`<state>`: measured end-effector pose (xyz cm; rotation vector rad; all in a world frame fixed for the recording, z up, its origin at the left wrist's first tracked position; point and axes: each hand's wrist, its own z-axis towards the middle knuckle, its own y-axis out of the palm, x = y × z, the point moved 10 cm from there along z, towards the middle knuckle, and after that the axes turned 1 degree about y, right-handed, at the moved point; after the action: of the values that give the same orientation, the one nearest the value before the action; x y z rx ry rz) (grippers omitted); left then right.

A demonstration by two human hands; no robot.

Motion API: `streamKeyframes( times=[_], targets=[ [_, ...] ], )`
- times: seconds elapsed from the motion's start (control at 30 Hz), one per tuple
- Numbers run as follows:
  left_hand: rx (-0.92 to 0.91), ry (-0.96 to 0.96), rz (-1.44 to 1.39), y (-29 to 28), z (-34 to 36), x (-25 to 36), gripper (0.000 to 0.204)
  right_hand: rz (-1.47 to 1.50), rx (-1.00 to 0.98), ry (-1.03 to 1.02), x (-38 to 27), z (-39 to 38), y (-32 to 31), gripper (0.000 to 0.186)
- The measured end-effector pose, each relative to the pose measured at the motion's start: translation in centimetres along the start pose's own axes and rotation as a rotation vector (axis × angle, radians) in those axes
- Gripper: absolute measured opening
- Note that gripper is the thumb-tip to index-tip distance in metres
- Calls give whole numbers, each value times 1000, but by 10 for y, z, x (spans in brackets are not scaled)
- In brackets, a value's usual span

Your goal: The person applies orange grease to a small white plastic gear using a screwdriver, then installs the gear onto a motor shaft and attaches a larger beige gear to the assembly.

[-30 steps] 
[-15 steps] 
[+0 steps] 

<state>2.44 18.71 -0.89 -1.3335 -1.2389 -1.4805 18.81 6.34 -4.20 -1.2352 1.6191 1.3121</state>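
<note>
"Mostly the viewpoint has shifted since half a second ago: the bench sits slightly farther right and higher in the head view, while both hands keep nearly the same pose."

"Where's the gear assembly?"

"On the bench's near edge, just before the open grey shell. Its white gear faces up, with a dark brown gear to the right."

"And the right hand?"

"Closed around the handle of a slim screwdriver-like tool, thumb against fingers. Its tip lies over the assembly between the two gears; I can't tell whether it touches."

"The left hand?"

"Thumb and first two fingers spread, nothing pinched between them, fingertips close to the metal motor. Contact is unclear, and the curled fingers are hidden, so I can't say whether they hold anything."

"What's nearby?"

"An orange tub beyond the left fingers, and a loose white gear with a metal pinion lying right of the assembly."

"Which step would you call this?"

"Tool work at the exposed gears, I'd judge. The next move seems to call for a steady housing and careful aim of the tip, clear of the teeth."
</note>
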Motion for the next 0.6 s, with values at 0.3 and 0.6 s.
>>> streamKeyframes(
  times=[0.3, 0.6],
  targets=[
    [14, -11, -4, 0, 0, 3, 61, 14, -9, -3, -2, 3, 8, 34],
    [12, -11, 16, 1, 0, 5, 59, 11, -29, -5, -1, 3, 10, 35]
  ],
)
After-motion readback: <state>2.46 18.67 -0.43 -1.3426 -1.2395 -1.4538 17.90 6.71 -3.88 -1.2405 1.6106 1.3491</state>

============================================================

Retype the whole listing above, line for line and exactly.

RESULT OF THIS EXERCISE >>
`<state>`: measured end-effector pose (xyz cm; rotation vector rad; all in a world frame fixed for the recording, z up, its origin at the left wrist's first tracked position; point and axes: each hand's wrist, its own z-axis towards the middle knuckle, its own y-axis out of the palm, x = y × z, the point moved 10 cm from there along z, towards the middle knuckle, and after that the axes turned 1 degree about y, right-handed, at the moved point; after the action: of the values that give the same orientation, the one nearest the value before the action; x y z rx ry rz) (grippers omitted); left then right.

A demonstration by two human hands; no robot.

Motion API: `streamKeyframes( times=[_], targets=[ [_, ...] ], )`
- times: seconds elapsed from the motion's start (control at 30 Hz), one per tuple
- Numbers run as follows:
  left_hand: rx (-0.92 to 0.91), ry (-0.96 to 0.96), rz (-1.44 to 1.39), y (-29 to 28), z (-34 to 36), x (-25 to 36), gripper (0.000 to 0.204)
  right_hand: rz (-1.47 to 1.50), rx (-1.00 to 0.98), ry (-1.03 to 1.02), x (-38 to 27), z (-39 to 38), y (-32 to 31), gripper (0.000 to 0.186)
- The measured end-effector pose, each relative to the pose measured at the motion's start: translation in centimetres along the start pose's own axes and rotation as a rotation vector (axis × angle, radians) in those axes
- Gripper: absolute measured opening
- Note that gripper is the thumb-tip to index-tip distance in metres
- Calls give whole numbers, each value times 1000, but by 10 for y, z, x (spans in brackets are not scaled)
- In brackets, a value's usual span

Your goal: The person applies orange grease to a small white plastic gear using a screwdriver, then installs the gear onto a motor shaft and attaches a larger beige gear to the assembly.

[-30 steps] 
[-15 steps] 
[+0 steps] 

<state>2.44 18.71 -0.89 -1.3335 -1.2389 -1.4805 18.81 6.34 -4.20 -1.2352 1.6191 1.3121</state>
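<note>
"Mostly the viewpoint has shifted since half a second ago: the bench sits slightly farther right and higher in the head view, while both hands keep nearly the same pose."

"Where's the gear assembly?"

"On the bench's near edge, just before the open grey shell. Its white gear faces up, with a dark brown gear to the right."

"And the right hand?"

"Closed around the handle of a slim screwdriver-like tool, thumb against fingers. Its tip lies over the assembly between the two gears; I can't tell whether it touches."

"The left hand?"

"Thumb and first two fingers spread, nothing pinched between them, fingertips close to the metal motor. Contact is unclear, and the curled fingers are hidden, so I can't say whether they hold anything."

"What's nearby?"

"An orange tub beyond the left fingers, and a loose white gear with a metal pinion lying right of the assembly."

"Which step would you call this?"

"Tool work at the exposed gears, I'd judge. The next move seems to call for a steady housing and careful aim of the tip, clear of the teeth."
</note>
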Motion for the next 0.6 s, with values at 0.3 and 0.6 s.
>>> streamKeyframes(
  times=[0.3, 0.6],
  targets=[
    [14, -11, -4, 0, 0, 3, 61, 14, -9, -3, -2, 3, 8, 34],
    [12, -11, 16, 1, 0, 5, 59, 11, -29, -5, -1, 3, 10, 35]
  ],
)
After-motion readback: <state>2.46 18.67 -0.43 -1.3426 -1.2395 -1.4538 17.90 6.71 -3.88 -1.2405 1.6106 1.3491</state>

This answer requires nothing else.